Take J11 as an example, a good copy of the Su 27, but that doesn't gave China the capability to further develop it similar to Su34 or 35s did it?
I presume that you've never heard of the J-11B, J-15, or J-16. These systems, which utilize subsystems that are entirely unique to any Russian fighter, are precisely the result of what the aviation firms learned while producing improved variants of earlier Russian designs.
Having build J11 versions later and J10, didn't gave China the capability to develop own NG fighter designs either. The most innovative feature might be the SR missile bay, which clearly shows that they have developed it with certain aims behind it and not only copied from what they saw somewhere else.

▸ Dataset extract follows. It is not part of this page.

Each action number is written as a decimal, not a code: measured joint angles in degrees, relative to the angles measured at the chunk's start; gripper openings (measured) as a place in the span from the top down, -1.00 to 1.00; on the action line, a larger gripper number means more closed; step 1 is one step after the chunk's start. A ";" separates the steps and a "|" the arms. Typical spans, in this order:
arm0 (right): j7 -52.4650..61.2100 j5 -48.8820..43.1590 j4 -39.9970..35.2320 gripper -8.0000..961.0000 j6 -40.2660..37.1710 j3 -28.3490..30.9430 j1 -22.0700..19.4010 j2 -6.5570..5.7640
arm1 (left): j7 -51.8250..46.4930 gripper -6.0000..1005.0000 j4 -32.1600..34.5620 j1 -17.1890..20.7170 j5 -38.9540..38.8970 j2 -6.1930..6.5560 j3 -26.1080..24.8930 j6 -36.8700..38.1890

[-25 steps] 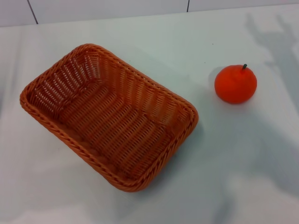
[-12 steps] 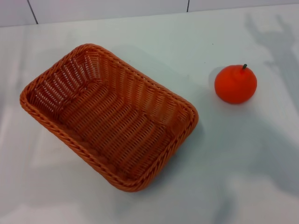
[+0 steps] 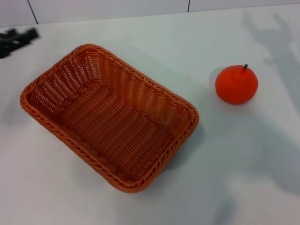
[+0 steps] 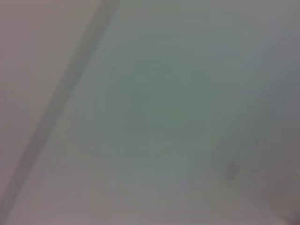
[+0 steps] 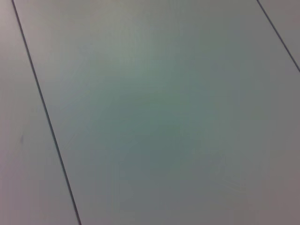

I presume that you've never heard of the J-10B, J-20, or J-31. It would be quite naive to think these aircraft were developed without the input of the lessons learned in developing earlier designs, including ones that involved "copying".
But exactly this kind of own innovation and R&D is still at low level compared to the defence spending at least, while the ammount of copies is very high.
Defense spending has nothing to do with how "innovative" a systems is. Reverse engineering, if it were indeed the case, requires ample research, testing, innovating, applying, testing, and reflecting.